IL MOSE "AFFOGA" VENEZIA - Ma non è l'unica gatta da pelare proveniente da Roma che il sindaco Giorgio Orsoni si ritrova sul tavolo dall'oggi al domani. Il governo infatti ha finanziato il Mose con 1,25 miliardi di euro, ma facendo questo non ha previsto risorse per la Legge speciale. Togliendo in un solo colpo 40 milioni di euro già messi a bilancio da Ca' Farsetti, che ora se la vede brutta. "Se le cose stanno come sembra questo è l'ennesimo schiaffo dato a Venezia da parte di un governo sordo e insensibile ai bisogni di questa città - tuona Orsoni sul Corriere del Veneto - se finanziare il Mose significa toglierci il respiro allora è meglio che questo governo vada a casa al più presto".

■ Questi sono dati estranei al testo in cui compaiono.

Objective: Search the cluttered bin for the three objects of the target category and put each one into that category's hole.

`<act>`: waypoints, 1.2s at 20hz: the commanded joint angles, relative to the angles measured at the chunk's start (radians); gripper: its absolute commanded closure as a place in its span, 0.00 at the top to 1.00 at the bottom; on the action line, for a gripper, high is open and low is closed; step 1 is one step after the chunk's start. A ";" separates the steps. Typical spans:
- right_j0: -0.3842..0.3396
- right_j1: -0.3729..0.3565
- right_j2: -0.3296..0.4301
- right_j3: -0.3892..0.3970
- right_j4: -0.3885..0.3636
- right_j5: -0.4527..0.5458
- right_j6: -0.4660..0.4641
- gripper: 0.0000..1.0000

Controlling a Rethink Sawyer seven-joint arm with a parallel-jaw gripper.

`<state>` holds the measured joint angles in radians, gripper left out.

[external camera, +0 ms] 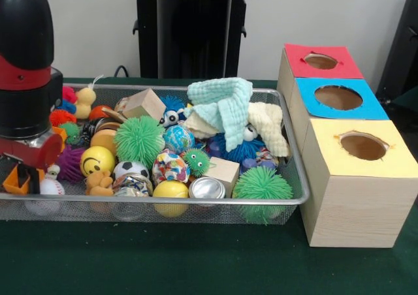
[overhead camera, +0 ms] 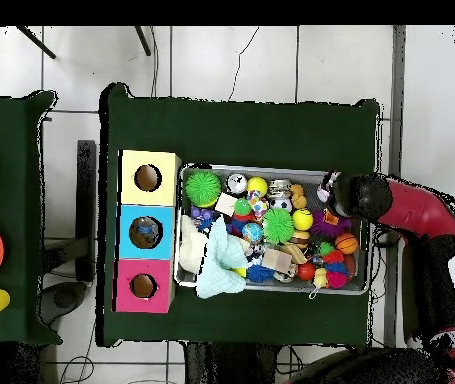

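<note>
The gripper [external camera: 19, 177] (grip state cannot be told) is seen at the bin's [external camera: 196, 203] nine-o'clock end, front view.

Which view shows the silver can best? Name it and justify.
The front view: the silver can lies against the wire bin's near wall, its round end facing the camera. In the overhead view it is only a small glint among the toys.

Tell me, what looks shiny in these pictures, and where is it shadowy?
Front view: the silver can gleams with reflected light on its lid, and the yellow box is shadowed inside its hole. Overhead view: the pale floor glares brightest, while the green table cloth looks dull, without glare.
</note>
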<state>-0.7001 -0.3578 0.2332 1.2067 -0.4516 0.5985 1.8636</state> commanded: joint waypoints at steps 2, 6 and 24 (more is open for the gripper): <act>0.111 0.094 0.052 0.093 -0.035 0.001 -0.037 0.00; 0.135 0.079 0.049 0.141 -0.004 -0.017 0.014 0.00; 0.143 0.133 -0.007 0.167 0.003 -0.140 0.084 1.00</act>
<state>-0.5587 -0.3277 0.2018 1.2551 -0.4398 0.5510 1.8636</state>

Se effettivamente questi soldi mancheranno all'appello l'unica via percorribile saranno dunque dei tagli drastici. Sul fronte delle entrate, infatti, non c'è più possibilità di correttivi. I finanziamenti per il sistema di paratie mobili saranno divisi in quattro tranche, cadenzate fino al 2016, anno in cui l'opera "dovrebbe" essere inaugurata, dopo il rinvio determinato dalla mancanza di liquidità. Ma Venezia, intanto, magari senza più acqua alta, avrà i soldi per difendersi dall'usura del tempo che passa?